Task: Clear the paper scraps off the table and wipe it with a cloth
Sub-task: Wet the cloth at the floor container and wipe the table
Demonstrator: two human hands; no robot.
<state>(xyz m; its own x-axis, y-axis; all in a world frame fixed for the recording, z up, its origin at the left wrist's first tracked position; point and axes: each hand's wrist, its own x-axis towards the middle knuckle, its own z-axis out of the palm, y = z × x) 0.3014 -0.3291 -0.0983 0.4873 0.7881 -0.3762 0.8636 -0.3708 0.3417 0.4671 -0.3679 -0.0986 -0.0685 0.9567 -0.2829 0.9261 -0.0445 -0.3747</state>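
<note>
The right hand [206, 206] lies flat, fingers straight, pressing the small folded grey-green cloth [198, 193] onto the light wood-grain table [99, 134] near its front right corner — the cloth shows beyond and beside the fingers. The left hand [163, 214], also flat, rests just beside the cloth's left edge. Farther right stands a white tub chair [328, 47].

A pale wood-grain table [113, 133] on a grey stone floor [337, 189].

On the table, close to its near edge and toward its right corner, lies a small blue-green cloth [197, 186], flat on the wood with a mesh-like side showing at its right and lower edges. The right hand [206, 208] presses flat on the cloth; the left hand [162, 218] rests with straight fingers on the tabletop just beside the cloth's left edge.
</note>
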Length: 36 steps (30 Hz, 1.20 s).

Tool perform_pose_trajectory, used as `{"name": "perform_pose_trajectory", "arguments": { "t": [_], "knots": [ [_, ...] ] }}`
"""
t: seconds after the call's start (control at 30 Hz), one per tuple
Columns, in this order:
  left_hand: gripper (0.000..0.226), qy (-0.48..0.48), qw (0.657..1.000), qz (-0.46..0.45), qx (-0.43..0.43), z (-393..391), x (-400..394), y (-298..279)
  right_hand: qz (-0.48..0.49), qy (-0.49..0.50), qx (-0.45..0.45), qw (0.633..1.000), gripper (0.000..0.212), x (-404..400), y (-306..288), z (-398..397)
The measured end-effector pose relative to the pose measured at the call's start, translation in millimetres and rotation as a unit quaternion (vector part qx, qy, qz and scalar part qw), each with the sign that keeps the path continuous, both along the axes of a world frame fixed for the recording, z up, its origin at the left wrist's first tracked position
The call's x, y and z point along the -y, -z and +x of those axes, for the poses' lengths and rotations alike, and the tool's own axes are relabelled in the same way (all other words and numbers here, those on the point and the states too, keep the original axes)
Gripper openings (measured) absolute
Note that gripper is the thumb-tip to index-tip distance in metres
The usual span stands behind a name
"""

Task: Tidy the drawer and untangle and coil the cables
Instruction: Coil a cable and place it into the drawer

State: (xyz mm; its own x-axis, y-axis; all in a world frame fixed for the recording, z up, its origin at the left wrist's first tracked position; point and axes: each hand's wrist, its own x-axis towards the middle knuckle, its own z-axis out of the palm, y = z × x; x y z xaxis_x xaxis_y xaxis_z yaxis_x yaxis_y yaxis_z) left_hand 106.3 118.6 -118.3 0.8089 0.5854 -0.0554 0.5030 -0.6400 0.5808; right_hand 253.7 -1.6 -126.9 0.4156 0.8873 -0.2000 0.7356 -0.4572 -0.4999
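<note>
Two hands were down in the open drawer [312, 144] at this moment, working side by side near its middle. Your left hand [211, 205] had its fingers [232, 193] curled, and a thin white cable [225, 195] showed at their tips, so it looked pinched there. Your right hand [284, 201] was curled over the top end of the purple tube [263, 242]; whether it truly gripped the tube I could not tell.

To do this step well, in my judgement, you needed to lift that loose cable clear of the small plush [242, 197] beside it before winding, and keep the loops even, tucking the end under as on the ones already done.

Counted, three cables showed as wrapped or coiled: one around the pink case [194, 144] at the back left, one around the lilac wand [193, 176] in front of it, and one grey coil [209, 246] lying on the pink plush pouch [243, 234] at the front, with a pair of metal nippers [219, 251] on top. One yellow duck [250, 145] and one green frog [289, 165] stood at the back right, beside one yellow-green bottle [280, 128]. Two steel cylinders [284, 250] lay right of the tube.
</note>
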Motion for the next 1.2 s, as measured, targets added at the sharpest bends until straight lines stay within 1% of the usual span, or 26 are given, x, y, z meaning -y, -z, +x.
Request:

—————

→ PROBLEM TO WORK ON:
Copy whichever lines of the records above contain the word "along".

→ ANSWER BOX:
The measured end-effector pose relative to the pose measured at the call's start, translation in millimetres and rotation as a unit quaternion (vector part qx, qy, qz and scalar part qw), each with the sign that keeps the path continuous, both along the axes of a world frame fixed for the recording, z up, its origin at the left wrist's first tracked position
The call's x, y and z point along the -y, -z and +x of those axes, for the poses' lengths and rotations alike, and the tool's own axes are relabelled in the same way (all other words and numbers here, those on the point and the states too, keep the original axes)

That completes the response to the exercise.